Let’s start with the first step to accessing health information: making the request. How can individuals request medical records or other health information? What information must patients or caregivers provide as part of the request? How can providers verify individuals’ identities? Answers to these questions and more can be found in this section. Don’t miss out on the quiz!
Making Requests for Access
“A covered entity may require individuals to request access in writing, provided the covered entity informs individuals of this requirement. See 45 CFR 164.524(b)(1). Covered entities also may offer individuals the option of using electronic means (e.g., e-mail, secure web portal) to make requests for access. In addition, a covered entity may require individuals to use the entity’s own supplied form, provided use of the form does not create a barrier to or unreasonably delay the individual from obtaining access to his PHI, as described below.”¹
“The Privacy Rule requires a covered entity to take reasonable steps to verify the identity of an individual making a request for access.

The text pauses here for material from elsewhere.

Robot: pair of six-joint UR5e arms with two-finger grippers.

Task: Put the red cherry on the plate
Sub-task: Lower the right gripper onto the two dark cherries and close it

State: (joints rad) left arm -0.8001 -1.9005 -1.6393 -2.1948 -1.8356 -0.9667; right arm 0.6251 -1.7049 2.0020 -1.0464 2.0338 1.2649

See 45 CFR 164.514(h). The Rule does not mandate any particular form of verification (such as obtaining a copy of a driver’s license), but rather generally leaves the type and manner of the verification to the discretion and professional judgment of the covered entity, provided the verification processes and measures do not create barriers to or unreasonably delay the individual from obtaining access to her PHI, as described below. Verification may be done orally or in writing and, in many cases, the type of verification may depend on how the individual is requesting and/or receiving access – whether in person, by phone (if permitted by the covered entity), by faxing or e-mailing the request on the covered entity’s supplied form, by secure web portal, or by other means.”
“For example, if the covered entity requires that access requests be made on its own supplied form, the form could ask for basic information about the individual that would enable the covered entity to verify that the person requesting access is the subject of the information requested or is the individual’s personal representative.”
“For those covered entities providing individuals with access to their PHI through web portals, those portals should already be set up with appropriate authentication controls, as required by 45 CFR 164.312(d) of the HIPAA Security Rule, to ensure that the person seeking access is the individual or the individual’s personal representative.”
“For example, a doctor may not require an individual:
- Who wants a copy of her medical record mailed to her home address to physically come to the doctor’s office to request access and provide proof of identity in person.
- To use a web portal for requesting access, as not all individuals will have ready access to the portal.
- To mail an access request, as this would unreasonably delay the covered entity’s receipt of the request and thus, the individual’s access;
While a covered entity may not require individuals to request access in these manners, a covered entity may permit an individual to do so, and covered entities are encouraged to offer individuals multiple options for requesting access.“
“While the Privacy Rule allows covered entities to require that individuals request access in writing and requires verification of the identity of the person requesting access, a covered entity may not impose unreasonable measures on an individual requesting access that serve as barriers to or unreasonably delay the individual from obtaining access.“
Want More Details?
OCR answers a frequently asked question:
May a covered entity accept standing requests from individuals to access their PHI or to have their PHI sent to a third party of their choice?
Yes, and covered entities should have processes in place that enable individuals to receive access to their PHI, including to direct a copy of their PHI to a third party of their choice, on a standing, regular basis, without requiring individuals to repeat their requests for access every time a copy of their PHI is to be sent or otherwise made accessible. Further, covered entities should take advantage of technology and tools that automate such regular access.